The female focus affords the opportunity to explore exploitation within friendship and, somewhat like Pat Barker in Regeneration, drip feed satisfying droplets of feminism, such as a rare moment of self-assertion from Bonnie as she reflects on her degree (p11):
In her first term, in An Introduction to English Literature, she heard about the death of the Author, and at first she wondered who they meant, and then she realised that it was all of them, all the authors, and Bonnie thought fleetingly of the dodo. And what was more, asserted Barthes, the Author enters into his own death, or her own death, thought Bonnie, who had just started writing herself.

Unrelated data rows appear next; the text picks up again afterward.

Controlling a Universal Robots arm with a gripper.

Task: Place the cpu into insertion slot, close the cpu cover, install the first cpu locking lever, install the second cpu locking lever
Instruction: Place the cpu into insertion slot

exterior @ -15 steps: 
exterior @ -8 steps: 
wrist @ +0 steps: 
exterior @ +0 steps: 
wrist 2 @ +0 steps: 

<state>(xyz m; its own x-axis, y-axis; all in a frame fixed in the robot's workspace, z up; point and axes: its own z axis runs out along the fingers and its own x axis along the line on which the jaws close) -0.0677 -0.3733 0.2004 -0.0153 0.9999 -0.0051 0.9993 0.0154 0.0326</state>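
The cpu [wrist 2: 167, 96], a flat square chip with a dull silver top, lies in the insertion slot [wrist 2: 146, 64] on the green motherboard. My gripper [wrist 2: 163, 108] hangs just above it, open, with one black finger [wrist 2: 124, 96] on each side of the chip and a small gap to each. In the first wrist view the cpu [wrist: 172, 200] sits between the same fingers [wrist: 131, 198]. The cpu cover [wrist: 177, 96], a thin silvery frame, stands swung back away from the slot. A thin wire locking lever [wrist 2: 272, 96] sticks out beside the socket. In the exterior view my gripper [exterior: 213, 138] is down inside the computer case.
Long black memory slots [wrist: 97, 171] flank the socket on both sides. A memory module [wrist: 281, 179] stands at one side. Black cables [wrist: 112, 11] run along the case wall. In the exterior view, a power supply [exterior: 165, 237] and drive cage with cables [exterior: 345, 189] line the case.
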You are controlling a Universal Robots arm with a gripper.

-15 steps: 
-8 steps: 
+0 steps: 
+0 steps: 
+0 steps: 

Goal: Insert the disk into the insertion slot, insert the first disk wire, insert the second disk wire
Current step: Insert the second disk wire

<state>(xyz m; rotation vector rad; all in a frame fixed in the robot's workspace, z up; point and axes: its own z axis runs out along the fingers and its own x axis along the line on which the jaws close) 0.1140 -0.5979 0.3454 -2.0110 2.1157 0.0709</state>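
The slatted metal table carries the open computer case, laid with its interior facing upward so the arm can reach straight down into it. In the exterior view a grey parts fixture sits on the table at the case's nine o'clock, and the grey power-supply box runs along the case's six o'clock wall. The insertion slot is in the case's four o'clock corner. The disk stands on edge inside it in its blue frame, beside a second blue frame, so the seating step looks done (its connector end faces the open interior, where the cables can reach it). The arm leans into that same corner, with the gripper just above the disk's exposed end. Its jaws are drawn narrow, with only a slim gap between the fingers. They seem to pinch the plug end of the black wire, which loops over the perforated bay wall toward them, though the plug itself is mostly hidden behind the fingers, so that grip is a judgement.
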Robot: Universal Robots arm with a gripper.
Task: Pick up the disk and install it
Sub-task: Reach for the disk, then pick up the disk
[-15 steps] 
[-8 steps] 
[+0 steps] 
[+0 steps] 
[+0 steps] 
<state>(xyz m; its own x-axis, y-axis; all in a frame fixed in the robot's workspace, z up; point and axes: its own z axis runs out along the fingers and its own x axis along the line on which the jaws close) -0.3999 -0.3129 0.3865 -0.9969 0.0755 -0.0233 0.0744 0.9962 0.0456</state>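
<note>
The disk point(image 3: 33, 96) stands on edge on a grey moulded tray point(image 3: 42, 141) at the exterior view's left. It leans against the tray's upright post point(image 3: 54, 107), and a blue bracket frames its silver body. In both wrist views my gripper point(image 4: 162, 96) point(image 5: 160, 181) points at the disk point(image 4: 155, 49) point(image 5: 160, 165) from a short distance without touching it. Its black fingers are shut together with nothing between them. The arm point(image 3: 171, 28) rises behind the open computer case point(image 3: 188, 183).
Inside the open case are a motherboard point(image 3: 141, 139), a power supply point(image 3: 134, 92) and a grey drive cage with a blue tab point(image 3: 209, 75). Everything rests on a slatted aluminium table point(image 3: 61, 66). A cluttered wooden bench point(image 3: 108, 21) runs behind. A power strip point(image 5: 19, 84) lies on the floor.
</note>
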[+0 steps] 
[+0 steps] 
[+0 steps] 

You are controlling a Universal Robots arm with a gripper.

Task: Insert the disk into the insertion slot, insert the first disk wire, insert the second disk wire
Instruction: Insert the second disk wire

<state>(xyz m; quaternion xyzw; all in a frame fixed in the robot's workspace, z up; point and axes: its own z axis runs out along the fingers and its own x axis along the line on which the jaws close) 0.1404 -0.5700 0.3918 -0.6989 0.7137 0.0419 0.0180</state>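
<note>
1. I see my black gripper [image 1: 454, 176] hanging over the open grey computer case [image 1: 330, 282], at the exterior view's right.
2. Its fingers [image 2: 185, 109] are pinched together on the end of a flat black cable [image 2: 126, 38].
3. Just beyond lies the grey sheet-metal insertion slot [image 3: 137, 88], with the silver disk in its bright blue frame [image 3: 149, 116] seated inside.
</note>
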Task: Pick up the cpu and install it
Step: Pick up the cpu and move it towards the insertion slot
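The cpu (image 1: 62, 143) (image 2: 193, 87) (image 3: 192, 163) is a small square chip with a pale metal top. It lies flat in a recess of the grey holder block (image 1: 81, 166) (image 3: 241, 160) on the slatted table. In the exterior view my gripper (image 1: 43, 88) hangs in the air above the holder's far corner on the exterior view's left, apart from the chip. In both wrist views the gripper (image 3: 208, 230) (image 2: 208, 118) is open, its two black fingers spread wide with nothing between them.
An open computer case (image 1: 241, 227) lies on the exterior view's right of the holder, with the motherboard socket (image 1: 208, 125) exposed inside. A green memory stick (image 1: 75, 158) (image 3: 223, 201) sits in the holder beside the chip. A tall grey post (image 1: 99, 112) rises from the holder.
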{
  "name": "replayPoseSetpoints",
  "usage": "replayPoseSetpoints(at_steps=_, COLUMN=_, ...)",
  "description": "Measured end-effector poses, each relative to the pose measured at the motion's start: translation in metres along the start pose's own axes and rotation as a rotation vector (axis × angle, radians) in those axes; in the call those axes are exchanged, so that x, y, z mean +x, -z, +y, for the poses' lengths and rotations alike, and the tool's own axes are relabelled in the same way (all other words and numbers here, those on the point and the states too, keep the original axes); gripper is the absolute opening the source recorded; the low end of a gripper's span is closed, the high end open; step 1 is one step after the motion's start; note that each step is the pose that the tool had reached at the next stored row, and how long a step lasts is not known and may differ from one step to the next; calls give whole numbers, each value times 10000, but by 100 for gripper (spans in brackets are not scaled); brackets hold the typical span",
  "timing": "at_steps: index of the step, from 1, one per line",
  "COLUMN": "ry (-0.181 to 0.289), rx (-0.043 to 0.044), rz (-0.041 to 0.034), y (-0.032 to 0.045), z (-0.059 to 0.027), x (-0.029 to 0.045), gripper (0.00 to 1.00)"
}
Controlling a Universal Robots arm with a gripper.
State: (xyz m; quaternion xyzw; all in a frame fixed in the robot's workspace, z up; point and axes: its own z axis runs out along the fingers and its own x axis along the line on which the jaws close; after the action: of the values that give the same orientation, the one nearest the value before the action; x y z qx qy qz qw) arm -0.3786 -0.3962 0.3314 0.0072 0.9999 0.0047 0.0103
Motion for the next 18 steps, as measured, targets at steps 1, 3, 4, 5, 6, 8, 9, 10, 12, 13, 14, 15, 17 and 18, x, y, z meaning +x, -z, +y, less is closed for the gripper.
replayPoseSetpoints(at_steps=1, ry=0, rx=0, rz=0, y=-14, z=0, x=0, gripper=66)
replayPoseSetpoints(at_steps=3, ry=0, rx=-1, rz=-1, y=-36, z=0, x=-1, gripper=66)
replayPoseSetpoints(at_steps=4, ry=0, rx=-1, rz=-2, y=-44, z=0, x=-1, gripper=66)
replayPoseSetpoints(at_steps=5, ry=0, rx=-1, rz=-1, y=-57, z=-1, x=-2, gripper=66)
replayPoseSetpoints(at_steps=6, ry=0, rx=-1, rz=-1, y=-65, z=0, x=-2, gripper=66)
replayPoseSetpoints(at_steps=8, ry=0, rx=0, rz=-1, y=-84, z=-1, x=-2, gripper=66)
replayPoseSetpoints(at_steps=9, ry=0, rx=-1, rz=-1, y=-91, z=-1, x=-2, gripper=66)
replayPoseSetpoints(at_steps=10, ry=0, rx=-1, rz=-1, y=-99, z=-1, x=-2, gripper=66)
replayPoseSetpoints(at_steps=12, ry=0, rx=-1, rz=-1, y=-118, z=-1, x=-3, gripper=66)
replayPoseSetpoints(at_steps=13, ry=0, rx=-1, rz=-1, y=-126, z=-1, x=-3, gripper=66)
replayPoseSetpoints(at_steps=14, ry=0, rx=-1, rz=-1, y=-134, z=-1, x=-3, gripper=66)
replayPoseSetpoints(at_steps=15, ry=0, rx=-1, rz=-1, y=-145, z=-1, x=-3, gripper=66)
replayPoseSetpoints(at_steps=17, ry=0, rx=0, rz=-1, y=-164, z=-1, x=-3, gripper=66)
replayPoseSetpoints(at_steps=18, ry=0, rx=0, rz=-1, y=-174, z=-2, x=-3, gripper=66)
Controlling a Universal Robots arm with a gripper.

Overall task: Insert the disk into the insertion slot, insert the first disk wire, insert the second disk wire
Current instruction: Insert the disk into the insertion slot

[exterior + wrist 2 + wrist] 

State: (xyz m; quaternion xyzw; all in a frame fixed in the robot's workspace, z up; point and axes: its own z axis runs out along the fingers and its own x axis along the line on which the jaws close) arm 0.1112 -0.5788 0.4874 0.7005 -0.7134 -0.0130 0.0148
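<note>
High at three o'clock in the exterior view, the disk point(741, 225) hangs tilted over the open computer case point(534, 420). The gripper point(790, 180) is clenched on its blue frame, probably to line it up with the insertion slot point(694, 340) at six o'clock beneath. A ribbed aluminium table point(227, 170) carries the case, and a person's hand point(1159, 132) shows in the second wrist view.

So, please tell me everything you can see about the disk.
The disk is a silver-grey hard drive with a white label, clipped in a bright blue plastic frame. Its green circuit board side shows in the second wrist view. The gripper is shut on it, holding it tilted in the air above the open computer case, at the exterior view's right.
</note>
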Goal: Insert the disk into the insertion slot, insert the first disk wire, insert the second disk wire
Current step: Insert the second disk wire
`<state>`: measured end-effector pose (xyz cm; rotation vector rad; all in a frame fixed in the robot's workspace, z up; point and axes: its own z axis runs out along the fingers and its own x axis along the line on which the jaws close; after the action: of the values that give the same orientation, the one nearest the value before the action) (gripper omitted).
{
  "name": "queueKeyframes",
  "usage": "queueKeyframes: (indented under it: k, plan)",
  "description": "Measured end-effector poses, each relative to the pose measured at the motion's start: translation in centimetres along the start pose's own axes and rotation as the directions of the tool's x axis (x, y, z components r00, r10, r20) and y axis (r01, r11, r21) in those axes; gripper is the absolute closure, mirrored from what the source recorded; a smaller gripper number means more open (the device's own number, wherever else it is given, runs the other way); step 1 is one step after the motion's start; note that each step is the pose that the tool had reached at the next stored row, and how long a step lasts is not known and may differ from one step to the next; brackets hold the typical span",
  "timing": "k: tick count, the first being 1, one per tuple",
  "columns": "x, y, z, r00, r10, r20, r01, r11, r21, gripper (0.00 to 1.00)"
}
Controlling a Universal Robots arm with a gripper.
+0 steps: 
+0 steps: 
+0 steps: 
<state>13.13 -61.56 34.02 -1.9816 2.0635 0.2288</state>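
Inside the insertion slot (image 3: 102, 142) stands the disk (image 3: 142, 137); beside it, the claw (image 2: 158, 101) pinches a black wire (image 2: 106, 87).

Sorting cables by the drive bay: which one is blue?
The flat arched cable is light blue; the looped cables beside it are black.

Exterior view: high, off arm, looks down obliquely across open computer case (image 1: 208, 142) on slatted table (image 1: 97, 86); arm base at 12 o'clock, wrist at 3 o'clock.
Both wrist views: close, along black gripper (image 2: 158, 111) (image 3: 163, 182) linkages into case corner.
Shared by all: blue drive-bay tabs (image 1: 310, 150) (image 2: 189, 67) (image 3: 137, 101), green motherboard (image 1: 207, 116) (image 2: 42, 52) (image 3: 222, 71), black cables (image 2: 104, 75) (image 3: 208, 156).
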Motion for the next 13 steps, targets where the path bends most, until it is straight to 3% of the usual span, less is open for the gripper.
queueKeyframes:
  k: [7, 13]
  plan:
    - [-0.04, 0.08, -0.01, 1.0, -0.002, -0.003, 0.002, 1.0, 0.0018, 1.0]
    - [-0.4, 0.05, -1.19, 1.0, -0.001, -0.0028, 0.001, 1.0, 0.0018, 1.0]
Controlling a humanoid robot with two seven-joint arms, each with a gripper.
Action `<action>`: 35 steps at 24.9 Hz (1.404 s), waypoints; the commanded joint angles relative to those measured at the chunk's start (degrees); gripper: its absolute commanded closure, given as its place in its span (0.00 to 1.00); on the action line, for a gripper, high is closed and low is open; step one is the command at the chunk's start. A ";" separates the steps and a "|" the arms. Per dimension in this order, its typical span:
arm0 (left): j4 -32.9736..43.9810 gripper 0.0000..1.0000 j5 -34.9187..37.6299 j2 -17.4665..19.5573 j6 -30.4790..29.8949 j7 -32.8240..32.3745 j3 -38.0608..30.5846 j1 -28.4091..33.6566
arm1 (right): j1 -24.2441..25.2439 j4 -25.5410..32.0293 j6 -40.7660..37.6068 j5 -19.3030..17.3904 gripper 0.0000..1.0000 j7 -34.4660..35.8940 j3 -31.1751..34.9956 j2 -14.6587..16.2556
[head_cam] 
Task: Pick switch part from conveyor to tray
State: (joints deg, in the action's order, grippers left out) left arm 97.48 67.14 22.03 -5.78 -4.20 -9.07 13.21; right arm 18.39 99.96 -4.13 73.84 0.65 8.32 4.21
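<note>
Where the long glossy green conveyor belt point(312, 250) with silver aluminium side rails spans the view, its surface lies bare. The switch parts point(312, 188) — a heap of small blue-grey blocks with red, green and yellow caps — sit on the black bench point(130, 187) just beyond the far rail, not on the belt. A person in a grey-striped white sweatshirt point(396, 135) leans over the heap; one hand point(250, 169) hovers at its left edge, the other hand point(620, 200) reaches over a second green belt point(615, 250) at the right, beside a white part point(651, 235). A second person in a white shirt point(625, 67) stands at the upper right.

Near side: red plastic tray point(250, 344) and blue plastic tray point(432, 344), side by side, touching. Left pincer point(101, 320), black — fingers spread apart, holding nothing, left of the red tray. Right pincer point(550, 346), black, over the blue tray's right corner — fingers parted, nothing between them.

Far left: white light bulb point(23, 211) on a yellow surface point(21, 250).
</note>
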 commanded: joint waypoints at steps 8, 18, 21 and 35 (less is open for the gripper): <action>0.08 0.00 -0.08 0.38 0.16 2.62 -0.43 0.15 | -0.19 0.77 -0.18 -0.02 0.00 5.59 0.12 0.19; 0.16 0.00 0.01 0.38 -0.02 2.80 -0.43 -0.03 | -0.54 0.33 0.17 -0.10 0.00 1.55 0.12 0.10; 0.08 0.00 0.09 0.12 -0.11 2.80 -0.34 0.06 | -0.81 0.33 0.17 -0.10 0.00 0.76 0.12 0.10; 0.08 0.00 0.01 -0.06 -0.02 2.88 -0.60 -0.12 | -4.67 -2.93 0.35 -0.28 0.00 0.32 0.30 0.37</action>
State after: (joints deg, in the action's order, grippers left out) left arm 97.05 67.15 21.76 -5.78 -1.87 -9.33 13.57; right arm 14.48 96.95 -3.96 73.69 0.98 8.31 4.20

But it would be a mistake to read Death and the Seaside as primarily about friendship, or even particularly about women. For a little while, although enjoying it immensely, I struggled to articulate to myself what it was about. The text is replete with imagery, as Alison Moore’s fiction tends to be, and I trusted that these early references to death, fear, failure and falling would add up to something special. Indeed it does but, while the evidence suggests that spoilers don’t spoil, if you want to discover how for yourself, you can jump ahead to the photos.
I was primed for the psychology, through both my own professional background and a prepublication conversation with the author when I organised a fringe event at the British Psychological Society Annual Conference at Nottingham City of Literature. Skinner’s work on operant conditioning is neatly foreshadowed through Bonnie’s cleaning job (p19):
She wiped the backlit buttons that said things like ‘PRESS’, ’PUSH’, ‘PUSH!’, ‘HOLD’ and ‘GO’, buffing away the build-up fingerprints made by the punters’ fingertips pecking and pecking at the buttons, waiting for the payout.
It turns out that Sylvia is the character with the background in psychology, proving rather overzealous in her attempts to emulate the big names in experimental social psychology (p92):
It was around that time that I had my first run-in with the university, receiving my first warning. In my defence, I cited Milgram, and Watson, and others who had not been hampered by impossible-to-know long-term effects on the subject. All sorts of things which used to be allowed in experimental psychology are unfortunately no longer permitted, formally.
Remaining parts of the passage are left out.